As árvores e o olhar

Educação e Ambiente Marta Oliveira

Mestre em Ambiente e Comunicação

Há algumas semanas, numa viagem de elétrico por Lisboa, num daqueles exemplares antigos, de estrutura em madeira, mas ainda cheios de energia e vigor, ouvi uma observação curiosa. Era noite. E, no banco da frente, uma senhora comentava com o seu companheiro de viagem a beleza das imagens diante dos nossos olhos; referia-se ao reflexo das árvores que os candeeiros de iluminação pública projetavam nas paredes. Alinhadas no passeio, ali perto de Alcântara, as árvores ganhavam uma nova vida. Afinal, para além do verde, dos ramos, da seiva e do oxigénio, à noite “transformam-se”; saem de si e oferecem-nos um espetáculo escondido, silencioso, mas nem por isso (ou talvez, por isso mesmo) menos interessante.

Muitas vezes, nas questões ambientais, o nosso olhar poderá estar pouco treinado. Ou… algo desfocado. Às vezes apenas conseguimos ver o imediato e não os reflexos.

Um exemplo: a substituição das lâmpadas antigas, incandescentes (as transparentes, de vidro, com um filamento), baratas, e que muitos nos habituámos a usar durante anos e anos. Mas porque é que agora já não podemos comprá-las como dantes? E porque é que as lâmpadas agora disponíveis no mercado (que vieram substituir as lâmpadas antigas, incendescentes) são mais caras? Afinal, “são todas lâmpadas”!

Sim, “são todas lâmpadas”. Mas a resposta está em: eficiência, tecnologia, poupança de recursos do planeta. Uma lâmpada serve para quê? Iluminar, dirão. Então e quando aproximávamos a mão de uma lâmpada de 75 watts (ou 75 “velas”, na expressão de uso corrente) que já estava ligada há uma hora, e sentíamos como irradiava tanto calor? O calor irradiado pela lâmpada é sinónimo de energia desperdiçada. E se, em casa, contarmos quantas lâmpadas temos e quantas horas estão ligadas por dia? E se pudermos substituir algumas, por outras mais eficientes?

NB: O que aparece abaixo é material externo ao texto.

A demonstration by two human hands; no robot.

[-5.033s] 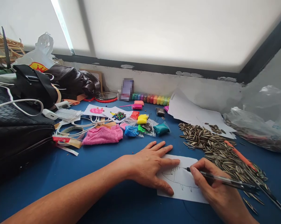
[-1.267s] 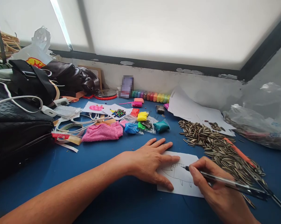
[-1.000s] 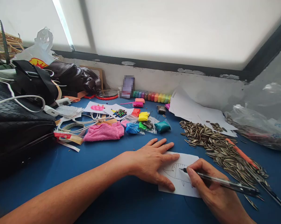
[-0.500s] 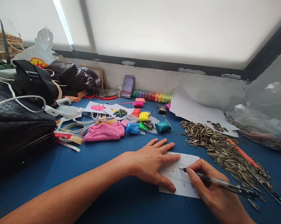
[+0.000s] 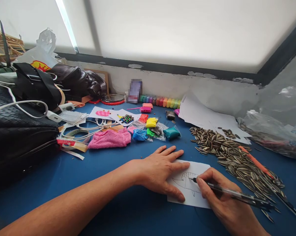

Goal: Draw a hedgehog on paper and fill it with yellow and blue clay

Já agora, e de onde vem a energia eléctrica que nos permite ter iluminação em casa?

Virá de algum sítio “mágico”? Não, não se dá o caso…

E será que quem até já substituiu as lâmpadas de casa por outras mais eficientes, sabe o quanto contribui para a poupança de recursos do planeta?

Serão estas perguntas meramente provocatórias ou conseguimos, de facto, quantificar consumos e poupanças possíveis?

A resposta é: sim, conseguimos. Da mesma forma que conseguimos reunir dados de rendimentos/ despesas e gerir um orçamento familiar, é possível quantificar consumos de recursos naturais e planear/ impor poupanças.

No próximo dia 22 celebra-se o Dia da Terra. Que tal aproveitar para verificar em sua casa se existe alguma lâmpada que possa substituir? Talvez fique admirado(a) por saber que as lâmpadas actuais (chamemos-lhes “filhas”), que vieram substituir as incendescentes (“paternas”) utilizam, comparativamente, apenas 70% da energia necessária. E que há ainda outras lâmpadas, que utilizam apenas 20%? Se estes dados parecem pouco familiares, o que sente perante a possibilidade de poupar 80% dos recursos necessários para ter iluminação em casa?

Nota: Atualmente, na Europa, 14% da eletricidade utilizada é gasta em iluminação. A troca de cinco lâmpadas de consumo elevado por lâmpadas economizadoras permite evitar 1,640 Kg de CO2 (gás que contribui para o aquecimento global do planeta) e poupar cerca de 480€ por ano (dados: www.philips.pt e www.topten.pt).